---------- Dataset excerpt

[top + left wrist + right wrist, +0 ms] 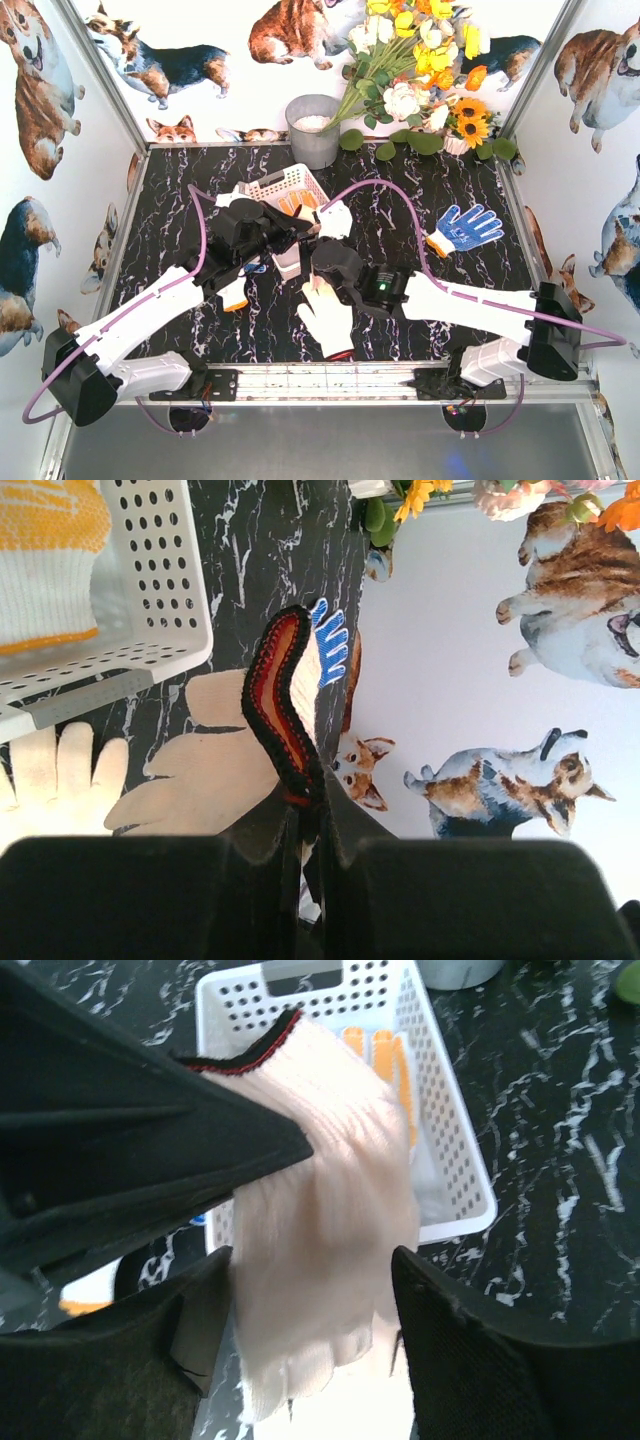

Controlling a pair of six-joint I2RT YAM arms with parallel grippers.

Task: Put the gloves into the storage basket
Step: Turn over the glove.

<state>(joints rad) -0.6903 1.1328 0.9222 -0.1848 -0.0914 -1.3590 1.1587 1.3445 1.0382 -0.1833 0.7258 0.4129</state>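
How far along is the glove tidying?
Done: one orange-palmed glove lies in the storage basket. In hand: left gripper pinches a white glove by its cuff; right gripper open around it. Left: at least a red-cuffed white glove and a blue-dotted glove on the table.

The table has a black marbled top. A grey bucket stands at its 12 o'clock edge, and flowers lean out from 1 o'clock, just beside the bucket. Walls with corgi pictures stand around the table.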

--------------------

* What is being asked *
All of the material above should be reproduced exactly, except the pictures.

* Solved problem *
[top + left wrist + right wrist, +0 ms] 

Controlling a pair of six-joint I2RT YAM arms with parallel grippers.

Task: Put the gloves into the storage basket
Step: Turn over the glove.

<state>(joints rad) -0.6903 1.1328 0.9222 -0.1848 -0.0914 -1.3590 1.1587 1.3445 1.0382 -0.1833 0.7258 0.4129</state>
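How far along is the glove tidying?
Done: one orange-palmed glove lies in the storage basket. In hand: left gripper pinches a white glove by its cuff; right gripper open around it. Left: at least a red-cuffed white glove and a blue-dotted glove on the table.

The table has a black marbled top. A grey bucket stands at its 12 o'clock edge, and flowers lean out from 1 o'clock, just beside the bucket. Walls with corgi pictures stand around the table.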

With that, the output is complete.